Overestimation of alternative splicing caused by variable probe characteristics in exon arrays

Dimos Gaidatzis*, Kirsten Jacobeit, Edward J. Oakeley and Michael B. Stadler*

Friedrich Miescher Institute for Biomedical Research, Novartis Research Foundation, Maulbeerestrasse 66, CH-4058 Basel, Switzerland

*To whom correspondence should be addressed. Tel: +41 61 697 6492; Fax: +41 61 697 3976; Email: michael.stadler{at}fmi.ch

Correspondence may also be addressed to Dimos Gaidatzis. Tel: +41 61 696 1407; Fax: +41 61 697 3976; Email: d.gaidatzis{at}fmi.ch

Received February 25, 2009. Revised May 26, 2009. Accepted May 26, 2009.

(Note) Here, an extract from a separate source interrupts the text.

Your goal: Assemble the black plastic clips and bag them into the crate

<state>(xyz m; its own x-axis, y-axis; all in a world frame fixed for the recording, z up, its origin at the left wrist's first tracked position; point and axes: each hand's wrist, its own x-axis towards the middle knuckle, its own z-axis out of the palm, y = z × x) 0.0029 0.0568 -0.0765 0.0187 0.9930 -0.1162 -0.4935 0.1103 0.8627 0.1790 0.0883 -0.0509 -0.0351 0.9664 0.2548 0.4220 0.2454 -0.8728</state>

In higher eukaryotes, alternative splicing is a common mechanism for increasing transcriptome diversity. Affymetrix exon arrays were designed as a tool for monitoring the relative expression levels of hundreds of thousands of known and predicted exons with a view to detecting alternative splicing events. In this article, we have analyzed exon array data from many different human and mouse tissues and have uncovered a systematic relationship between transcript-fold change and alternative splicing as reported by the splicing index. Evidence from dilution experiments and deep sequencing suggest that this effect is of technical rather than biological origin and that it is driven by sequence features of the probes. This effect is substantial and results in a 12-fold overestimation of alternative splicing events in genes that are differentially expressed. By cross-species exon array comparison, we could further show that the systematic bias persists even across species boundaries. Failure to consider this effect in data analysis would result in the reproducible false detection of apparently conserved alternative splicing events. Finally, we have developed a software in R called COSIE (Corrected Splicing Indices for Exon arrays) that for any given set of new exon array experiments corrects for the observed bias and improves the detection of alternative splicing (available at www.fmi.ch/groups/gbioinfo).